■ **WHAT YOU NEED TO DO**
Work out how many lines in the records contain the word "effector", and give that number alone.

■ **INFORMATION**

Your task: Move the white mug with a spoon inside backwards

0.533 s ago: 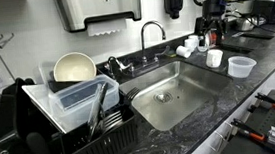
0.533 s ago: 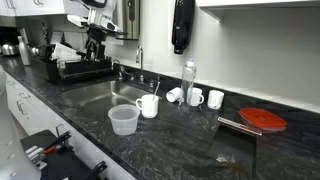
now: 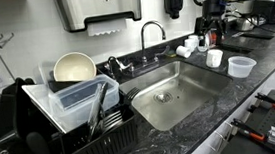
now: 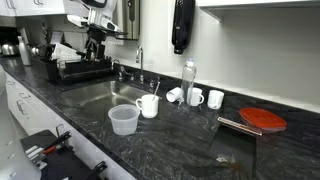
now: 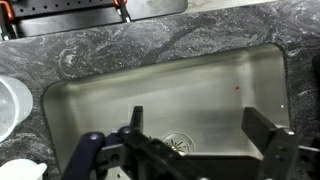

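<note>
The white mug (image 3: 214, 57) with a spoon in it stands on the dark counter beside the sink, and it also shows in an exterior view (image 4: 149, 105). My gripper (image 5: 200, 125) is open and empty, its fingers spread wide. It hangs high over the steel sink (image 5: 160, 90), well above and apart from the mug. In both exterior views it shows as a dark tool under the white arm (image 3: 209, 25) (image 4: 97, 44).
A translucent plastic tub (image 4: 123, 119) (image 3: 241, 66) stands next to the mug. Two more white mugs (image 4: 206, 98), a bottle (image 4: 189, 80) and a red lid (image 4: 263, 120) are on the counter. A dish rack (image 3: 75, 113) with a cream bowl (image 3: 74, 66) and a faucet (image 3: 152, 31) adjoin the sink.
</note>
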Controlling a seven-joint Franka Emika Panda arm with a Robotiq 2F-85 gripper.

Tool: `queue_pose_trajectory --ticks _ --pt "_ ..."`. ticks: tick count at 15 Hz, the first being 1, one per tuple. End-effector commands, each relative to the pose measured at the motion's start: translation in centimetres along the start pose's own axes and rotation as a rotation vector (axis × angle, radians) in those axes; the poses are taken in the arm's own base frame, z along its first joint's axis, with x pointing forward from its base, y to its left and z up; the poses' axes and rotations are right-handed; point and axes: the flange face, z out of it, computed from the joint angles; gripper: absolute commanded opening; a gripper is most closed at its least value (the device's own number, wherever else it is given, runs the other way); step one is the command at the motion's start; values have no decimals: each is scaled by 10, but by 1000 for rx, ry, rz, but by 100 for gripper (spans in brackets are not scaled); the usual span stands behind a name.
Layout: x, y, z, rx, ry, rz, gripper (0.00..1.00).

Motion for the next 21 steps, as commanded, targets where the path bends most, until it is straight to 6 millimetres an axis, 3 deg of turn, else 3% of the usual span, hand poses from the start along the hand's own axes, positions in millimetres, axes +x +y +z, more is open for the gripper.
queue_pose_trajectory --ticks 1,8,16,21 --pt "0 0 0 0 0 0 100" --pt "5 10 -2 19 35 24 100" --pt "29 70 7 -8 173 208 100" --pt "30 70 7 0 150 191 100"
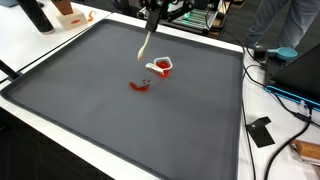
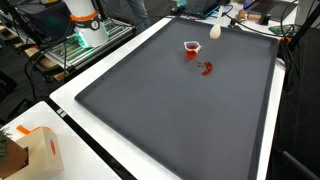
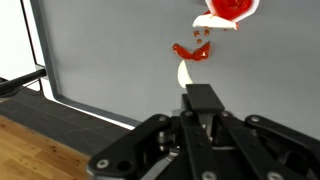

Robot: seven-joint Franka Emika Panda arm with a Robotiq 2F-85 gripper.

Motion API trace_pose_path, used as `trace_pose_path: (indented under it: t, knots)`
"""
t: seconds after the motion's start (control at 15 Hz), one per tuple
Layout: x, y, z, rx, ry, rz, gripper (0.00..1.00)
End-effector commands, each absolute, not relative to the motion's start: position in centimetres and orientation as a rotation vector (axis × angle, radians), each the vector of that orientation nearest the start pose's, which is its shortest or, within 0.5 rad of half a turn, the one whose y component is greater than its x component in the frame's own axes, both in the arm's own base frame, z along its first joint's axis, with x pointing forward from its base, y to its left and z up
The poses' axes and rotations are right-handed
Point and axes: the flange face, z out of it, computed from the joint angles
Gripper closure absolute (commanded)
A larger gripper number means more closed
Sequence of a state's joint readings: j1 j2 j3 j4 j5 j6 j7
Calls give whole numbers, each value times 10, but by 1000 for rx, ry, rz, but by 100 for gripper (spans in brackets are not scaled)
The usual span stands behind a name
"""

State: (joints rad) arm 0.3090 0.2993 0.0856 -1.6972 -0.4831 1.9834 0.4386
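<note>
The dark grey mat [image 1: 90, 115] is covering nearly the whole table [image 1: 285, 125], and its cloth-like face looks likely to be snagging a dragged edge rather than letting it slide, so a low pass could be wrinkling it and jolting whatever is sitting on it. The gripper [image 1: 152, 20] is hanging over the far half of the mat with its fingers [image 3: 210, 100] pressed together on the handle of a cream spoon [image 1: 146, 45], whose bowl end is pointing down at the mat. The grip is sitting at the very end of a long, thin handle, so any sideways push at the tip could be twisting the spoon in the pads or levering it out. The small white cup [image 1: 162, 67] is standing at about four o'clock from the spoon's tip in an exterior view, close by, and it looks light enough that a nudge could be tipping it and spilling its red contents. The red pieces [image 1: 139, 86] are lying loose on the mat at about seven o'clock from the cup, and a scoop could be scattering them. In the wrist view the cup is being cut off at twelve o'clock by the frame edge. The handle is disappearing between the fingers, so how much of it they are pinching cannot be told. The spoon's height above the mat is also hard to judge.
</note>
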Motion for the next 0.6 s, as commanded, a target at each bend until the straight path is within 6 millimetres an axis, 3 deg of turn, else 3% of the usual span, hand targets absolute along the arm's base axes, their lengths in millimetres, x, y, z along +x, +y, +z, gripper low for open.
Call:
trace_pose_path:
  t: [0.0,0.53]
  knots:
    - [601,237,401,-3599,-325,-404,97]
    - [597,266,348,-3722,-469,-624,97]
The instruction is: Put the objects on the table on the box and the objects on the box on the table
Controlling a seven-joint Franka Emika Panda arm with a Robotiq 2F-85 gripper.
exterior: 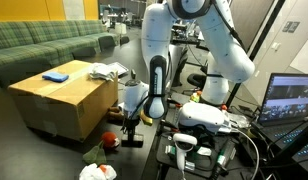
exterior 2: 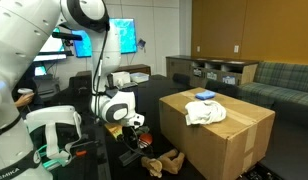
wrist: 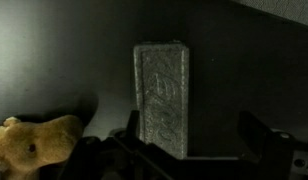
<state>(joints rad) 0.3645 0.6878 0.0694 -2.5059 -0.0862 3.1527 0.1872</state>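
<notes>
The tan cardboard box (exterior: 64, 100) (exterior 2: 219, 135) carries a blue flat object (exterior: 55, 75) (exterior 2: 204, 95) and a crumpled white cloth (exterior: 106, 70) (exterior 2: 206, 112) on its top. My gripper (exterior: 132, 112) (exterior 2: 129, 122) hangs low over the dark table (exterior 2: 109, 160) beside the box. In the wrist view the gripper (wrist: 194, 140) is open. A grey embossed rectangular block (wrist: 161, 95) lies on the table (wrist: 54, 50) between the fingers, close to the left fingertip (wrist: 134, 125). A brown plush toy (wrist: 34, 145) (exterior 2: 159, 160) lies at the lower left, outside the jaws.
A small red object (exterior: 109, 140) sits near the box's base, with a green item (exterior: 91, 155) and white cloth (exterior: 99, 170) in front. Monitors (exterior: 289, 100) (exterior 2: 114, 40), cables and a white device (exterior: 204, 118) crowd the robot's side. Green sofas (exterior: 44, 45) stand behind.
</notes>
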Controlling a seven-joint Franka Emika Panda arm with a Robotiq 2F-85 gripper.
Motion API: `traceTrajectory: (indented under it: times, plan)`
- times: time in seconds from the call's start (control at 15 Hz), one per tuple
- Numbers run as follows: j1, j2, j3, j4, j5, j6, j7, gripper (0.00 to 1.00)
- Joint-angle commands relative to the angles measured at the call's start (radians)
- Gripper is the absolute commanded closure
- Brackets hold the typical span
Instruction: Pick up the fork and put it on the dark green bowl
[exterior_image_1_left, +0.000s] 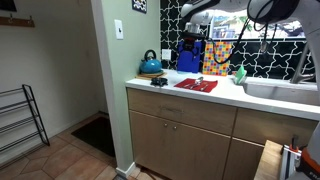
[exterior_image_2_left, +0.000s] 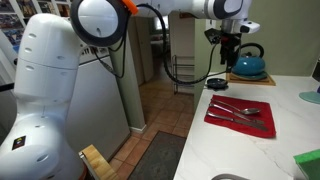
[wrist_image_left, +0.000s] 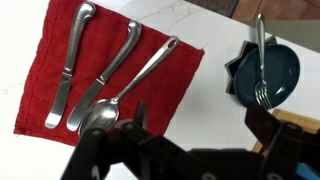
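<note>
The fork (wrist_image_left: 259, 55) lies across the dark green bowl (wrist_image_left: 285, 65), handle over the far rim and tines inside. The bowl sits on the white counter to the right of a red cloth (wrist_image_left: 40, 90). It shows as a small dark shape in both exterior views (exterior_image_1_left: 158, 80) (exterior_image_2_left: 216, 82). My gripper (wrist_image_left: 200, 125) is open and empty; its two dark fingers frame the bare counter between cloth and bowl. In both exterior views the gripper (exterior_image_1_left: 190, 45) (exterior_image_2_left: 229, 50) hangs above the counter near the bowl.
Two knives (wrist_image_left: 70, 65) and a spoon (wrist_image_left: 135, 85) lie on the red cloth (exterior_image_1_left: 196, 85) (exterior_image_2_left: 240, 115). A teal kettle (exterior_image_1_left: 150, 65) (exterior_image_2_left: 250, 65) stands behind the bowl. A sink (exterior_image_1_left: 280, 90) and a green sponge (exterior_image_1_left: 238, 73) are further along the counter.
</note>
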Motion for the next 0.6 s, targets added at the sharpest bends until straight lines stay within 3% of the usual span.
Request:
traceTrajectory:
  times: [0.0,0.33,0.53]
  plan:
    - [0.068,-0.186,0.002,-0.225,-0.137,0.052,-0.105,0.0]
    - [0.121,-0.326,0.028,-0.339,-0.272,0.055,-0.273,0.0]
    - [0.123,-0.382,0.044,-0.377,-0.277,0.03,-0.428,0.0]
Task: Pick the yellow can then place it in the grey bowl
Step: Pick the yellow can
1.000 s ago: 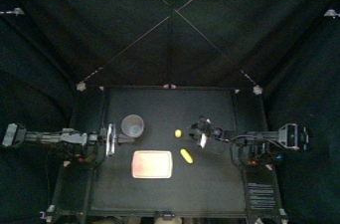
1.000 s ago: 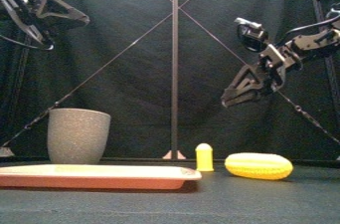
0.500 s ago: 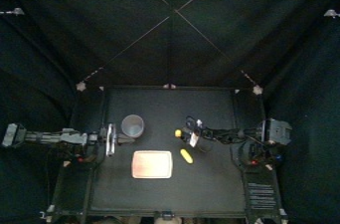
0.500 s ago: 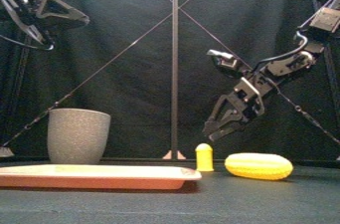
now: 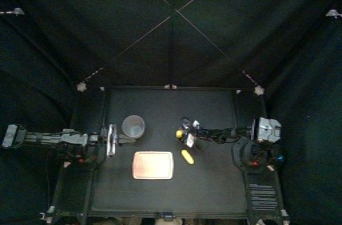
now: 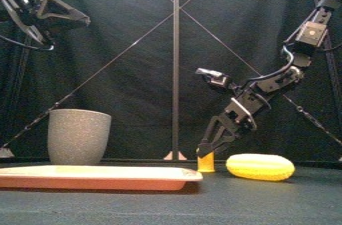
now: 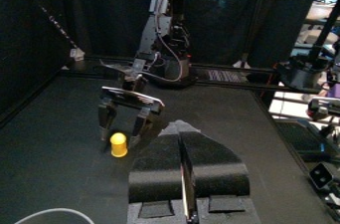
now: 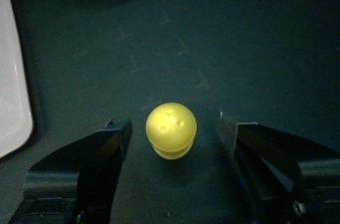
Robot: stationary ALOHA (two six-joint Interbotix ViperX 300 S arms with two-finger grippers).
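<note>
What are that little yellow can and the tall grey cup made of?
Yellow can: probably smooth moulded plastic, judging by the soft sheen on its rounded top. Grey cup: matt and speckled, perhaps ceramic or stone-look plastic; the look leaves it open.

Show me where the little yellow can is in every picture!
Top view: the yellow can is mid-table, right of the grey cup.
Front view: low, right of centre, beside the longer yellow toy.
Left wrist view: left of centre, below the middle.
Right wrist view: dead centre.
Shared landmark: the open right hand is at the can in every view.
</note>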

■ **SOLUTION TO THIS EXERCISE**
2